### WHAT TO PRODUCE
When you retype the data, keep every line exactly as it appears.

### SUPPLIED RECORDS
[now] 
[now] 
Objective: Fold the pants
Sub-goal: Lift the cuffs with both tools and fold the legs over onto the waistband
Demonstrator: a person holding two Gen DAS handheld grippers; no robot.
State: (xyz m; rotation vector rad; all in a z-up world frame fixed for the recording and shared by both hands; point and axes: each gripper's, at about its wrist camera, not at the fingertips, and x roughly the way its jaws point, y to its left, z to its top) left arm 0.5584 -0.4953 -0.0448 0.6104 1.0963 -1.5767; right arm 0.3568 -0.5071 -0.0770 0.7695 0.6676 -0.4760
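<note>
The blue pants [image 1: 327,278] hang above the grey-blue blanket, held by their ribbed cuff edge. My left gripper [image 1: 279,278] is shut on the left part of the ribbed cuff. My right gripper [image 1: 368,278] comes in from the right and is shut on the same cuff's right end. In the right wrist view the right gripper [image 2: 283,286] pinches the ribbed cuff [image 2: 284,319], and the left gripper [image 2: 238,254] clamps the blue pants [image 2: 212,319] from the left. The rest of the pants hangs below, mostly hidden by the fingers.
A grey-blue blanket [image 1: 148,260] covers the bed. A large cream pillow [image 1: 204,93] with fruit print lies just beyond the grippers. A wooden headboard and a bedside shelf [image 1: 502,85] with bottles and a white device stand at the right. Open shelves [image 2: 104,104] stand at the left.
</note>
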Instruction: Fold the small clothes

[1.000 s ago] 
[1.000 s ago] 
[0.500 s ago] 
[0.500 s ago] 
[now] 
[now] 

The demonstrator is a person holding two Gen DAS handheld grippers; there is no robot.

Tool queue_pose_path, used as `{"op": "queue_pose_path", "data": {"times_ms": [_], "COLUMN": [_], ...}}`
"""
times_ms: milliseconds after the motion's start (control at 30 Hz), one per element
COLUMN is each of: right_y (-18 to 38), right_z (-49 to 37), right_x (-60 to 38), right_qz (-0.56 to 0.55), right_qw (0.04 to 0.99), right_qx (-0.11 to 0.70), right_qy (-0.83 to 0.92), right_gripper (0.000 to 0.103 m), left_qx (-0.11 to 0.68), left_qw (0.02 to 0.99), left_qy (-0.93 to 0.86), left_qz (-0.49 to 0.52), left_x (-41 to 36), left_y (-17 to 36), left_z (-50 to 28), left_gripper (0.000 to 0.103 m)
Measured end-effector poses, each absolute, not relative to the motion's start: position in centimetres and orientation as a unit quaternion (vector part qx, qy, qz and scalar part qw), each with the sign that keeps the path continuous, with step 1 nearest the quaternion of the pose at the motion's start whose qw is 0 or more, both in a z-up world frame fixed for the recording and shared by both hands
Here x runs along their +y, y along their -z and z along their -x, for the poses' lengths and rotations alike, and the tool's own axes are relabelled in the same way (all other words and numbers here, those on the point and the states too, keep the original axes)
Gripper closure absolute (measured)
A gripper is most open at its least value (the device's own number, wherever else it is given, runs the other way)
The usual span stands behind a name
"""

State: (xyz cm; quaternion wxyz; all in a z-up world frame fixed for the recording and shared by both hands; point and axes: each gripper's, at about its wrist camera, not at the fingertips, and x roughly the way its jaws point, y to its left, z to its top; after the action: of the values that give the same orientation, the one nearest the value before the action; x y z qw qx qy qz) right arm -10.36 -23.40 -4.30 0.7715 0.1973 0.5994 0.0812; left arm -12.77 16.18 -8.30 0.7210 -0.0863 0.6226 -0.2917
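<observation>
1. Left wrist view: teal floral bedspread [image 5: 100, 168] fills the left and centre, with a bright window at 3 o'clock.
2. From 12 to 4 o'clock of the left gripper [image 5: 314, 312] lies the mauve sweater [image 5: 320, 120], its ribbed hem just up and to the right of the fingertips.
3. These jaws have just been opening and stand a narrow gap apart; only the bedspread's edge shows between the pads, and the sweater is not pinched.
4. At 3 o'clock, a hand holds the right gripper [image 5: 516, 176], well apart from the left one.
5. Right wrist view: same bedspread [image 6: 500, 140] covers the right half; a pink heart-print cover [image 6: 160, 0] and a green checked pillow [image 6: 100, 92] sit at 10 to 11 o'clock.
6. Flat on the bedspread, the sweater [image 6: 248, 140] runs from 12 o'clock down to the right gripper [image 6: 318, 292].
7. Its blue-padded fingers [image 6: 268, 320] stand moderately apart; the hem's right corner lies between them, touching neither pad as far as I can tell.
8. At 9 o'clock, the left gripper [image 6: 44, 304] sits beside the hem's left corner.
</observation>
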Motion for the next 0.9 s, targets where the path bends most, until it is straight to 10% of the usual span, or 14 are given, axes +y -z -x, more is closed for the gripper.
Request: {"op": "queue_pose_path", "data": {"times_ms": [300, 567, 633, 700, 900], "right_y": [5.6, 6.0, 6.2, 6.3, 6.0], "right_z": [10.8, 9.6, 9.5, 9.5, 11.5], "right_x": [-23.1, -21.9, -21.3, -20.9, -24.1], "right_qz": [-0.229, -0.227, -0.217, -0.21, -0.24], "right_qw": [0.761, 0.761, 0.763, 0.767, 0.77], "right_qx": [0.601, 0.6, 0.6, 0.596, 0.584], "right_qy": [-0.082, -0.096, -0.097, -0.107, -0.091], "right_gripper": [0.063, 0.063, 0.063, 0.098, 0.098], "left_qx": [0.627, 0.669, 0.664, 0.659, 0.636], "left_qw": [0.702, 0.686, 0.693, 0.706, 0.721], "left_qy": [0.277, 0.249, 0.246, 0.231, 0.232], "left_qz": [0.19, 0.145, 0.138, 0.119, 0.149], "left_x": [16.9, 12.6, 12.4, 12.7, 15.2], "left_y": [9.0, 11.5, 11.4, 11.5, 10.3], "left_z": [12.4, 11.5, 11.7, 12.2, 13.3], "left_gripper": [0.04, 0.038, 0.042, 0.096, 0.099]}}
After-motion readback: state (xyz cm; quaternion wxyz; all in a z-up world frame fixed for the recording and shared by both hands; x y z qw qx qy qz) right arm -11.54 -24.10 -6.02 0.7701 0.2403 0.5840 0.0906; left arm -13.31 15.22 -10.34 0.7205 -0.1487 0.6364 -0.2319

### COMPLETED TASK
[now] 
[now] 
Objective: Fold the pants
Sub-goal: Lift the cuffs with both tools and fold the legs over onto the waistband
Demonstrator: a person holding two Gen DAS handheld grippers; no robot.
State: (xyz m; rotation vector rad; all in a z-up world frame fixed for the recording and shared by both hands; point and axes: each gripper's, at about its wrist camera, not at the fingertips, and x roughly the way its jaws point, y to its left, z to its top) left arm 0.5584 -0.4953 -0.0448 0.6104 1.0963 -1.5767; right arm 0.3568 -0.5071 -0.0770 0.7695 0.6676 -0.4760
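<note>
The blue pants [image 1: 327,278] hang above the grey-blue blanket, held by their ribbed cuff edge. My left gripper [image 1: 279,278] is shut on the left part of the ribbed cuff. My right gripper [image 1: 368,278] comes in from the right and is shut on the same cuff's right end. In the right wrist view the right gripper [image 2: 283,286] pinches the ribbed cuff [image 2: 284,319], and the left gripper [image 2: 238,254] clamps the blue pants [image 2: 212,319] from the left. The rest of the pants hangs below, mostly hidden by the fingers.
A grey-blue blanket [image 1: 148,260] covers the bed. A large cream pillow [image 1: 204,93] with fruit print lies just beyond the grippers. A wooden headboard and a bedside shelf [image 1: 502,85] with bottles and a white device stand at the right. Open shelves [image 2: 104,104] stand at the left.
</note>
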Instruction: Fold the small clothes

[1.000 s ago] 
[1.000 s ago] 
[0.500 s ago] 
[0.500 s ago] 
[now] 
[now] 

The demonstrator is a person holding two Gen DAS handheld grippers; there is no robot.

Tool queue_pose_path, used as `{"op": "queue_pose_path", "data": {"times_ms": [_], "COLUMN": [_], ...}}`
"""
times_ms: milliseconds after the motion's start (control at 30 Hz), one per element
COLUMN is each of: right_y (-18 to 38), right_z (-49 to 37), right_x (-60 to 38), right_qz (-0.56 to 0.55), right_qw (0.04 to 0.99), right_qx (-0.11 to 0.70), right_qy (-0.83 to 0.92), right_gripper (0.000 to 0.103 m), left_qx (-0.11 to 0.68), left_qw (0.02 to 0.99), left_qy (-0.93 to 0.86), left_qz (-0.49 to 0.52), left_x (-41 to 36), left_y (-17 to 36), left_z (-50 to 28), left_gripper (0.000 to 0.103 m)
Measured end-effector poses, each absolute, not relative to the motion's start: position in centimetres and orientation as a unit quaternion (vector part qx, qy, qz and scalar part qw), each with the sign that keeps the path continuous, with step 1 nearest the quaternion of the pose at the motion's start whose qw is 0 or more, both in a z-up world frame fixed for the recording and shared by both hands
Here x runs along their +y, y along their -z and z along their -x, for the poses' lengths and rotations alike, and the tool's own axes are relabelled in the same way (all other words and numbers here, those on the point and the states too, keep the original axes)
Gripper closure absolute (measured)
A gripper is most open at its least value (the device's own number, wherever else it is given, runs the other way)
The usual span stands behind a name
"""

State: (xyz cm; quaternion wxyz; all in a z-up world frame fixed for the recording and shared by both hands; point and axes: each gripper's, at about its wrist camera, not at the fingertips, and x roughly the way its jaws point, y to its left, z to its top; after the action: of the values that give the same orientation, the one nearest the value before the action; x y z qw qx qy qz) right arm -10.36 -23.40 -4.30 0.7715 0.1973 0.5994 0.0812; left arm -12.77 16.18 -8.30 0.7210 -0.0863 0.6226 -0.2917
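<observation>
1. Left wrist view: teal floral bedspread [image 5: 100, 168] fills the left and centre, with a bright window at 3 o'clock.
2. From 12 to 4 o'clock of the left gripper [image 5: 314, 312] lies the mauve sweater [image 5: 320, 120], its ribbed hem just up and to the right of the fingertips.
3. These jaws have just been opening and stand a narrow gap apart; only the bedspread's edge shows between the pads, and the sweater is not pinched.
4. At 3 o'clock, a hand holds the right gripper [image 5: 516, 176], well apart from the left one.
5. Right wrist view: same bedspread [image 6: 500, 140] covers the right half; a pink heart-print cover [image 6: 160, 0] and a green checked pillow [image 6: 100, 92] sit at 10 to 11 o'clock.
6. Flat on the bedspread, the sweater [image 6: 248, 140] runs from 12 o'clock down to the right gripper [image 6: 318, 292].
7. Its blue-padded fingers [image 6: 268, 320] stand moderately apart; the hem's right corner lies between them, touching neither pad as far as I can tell.
8. At 9 o'clock, the left gripper [image 6: 44, 304] sits beside the hem's left corner.
</observation>
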Motion for the next 0.9 s, targets where the path bends most, until it is straight to 10% of the usual span, or 14 are given, axes +y -z -x, more is closed for the gripper.
Request: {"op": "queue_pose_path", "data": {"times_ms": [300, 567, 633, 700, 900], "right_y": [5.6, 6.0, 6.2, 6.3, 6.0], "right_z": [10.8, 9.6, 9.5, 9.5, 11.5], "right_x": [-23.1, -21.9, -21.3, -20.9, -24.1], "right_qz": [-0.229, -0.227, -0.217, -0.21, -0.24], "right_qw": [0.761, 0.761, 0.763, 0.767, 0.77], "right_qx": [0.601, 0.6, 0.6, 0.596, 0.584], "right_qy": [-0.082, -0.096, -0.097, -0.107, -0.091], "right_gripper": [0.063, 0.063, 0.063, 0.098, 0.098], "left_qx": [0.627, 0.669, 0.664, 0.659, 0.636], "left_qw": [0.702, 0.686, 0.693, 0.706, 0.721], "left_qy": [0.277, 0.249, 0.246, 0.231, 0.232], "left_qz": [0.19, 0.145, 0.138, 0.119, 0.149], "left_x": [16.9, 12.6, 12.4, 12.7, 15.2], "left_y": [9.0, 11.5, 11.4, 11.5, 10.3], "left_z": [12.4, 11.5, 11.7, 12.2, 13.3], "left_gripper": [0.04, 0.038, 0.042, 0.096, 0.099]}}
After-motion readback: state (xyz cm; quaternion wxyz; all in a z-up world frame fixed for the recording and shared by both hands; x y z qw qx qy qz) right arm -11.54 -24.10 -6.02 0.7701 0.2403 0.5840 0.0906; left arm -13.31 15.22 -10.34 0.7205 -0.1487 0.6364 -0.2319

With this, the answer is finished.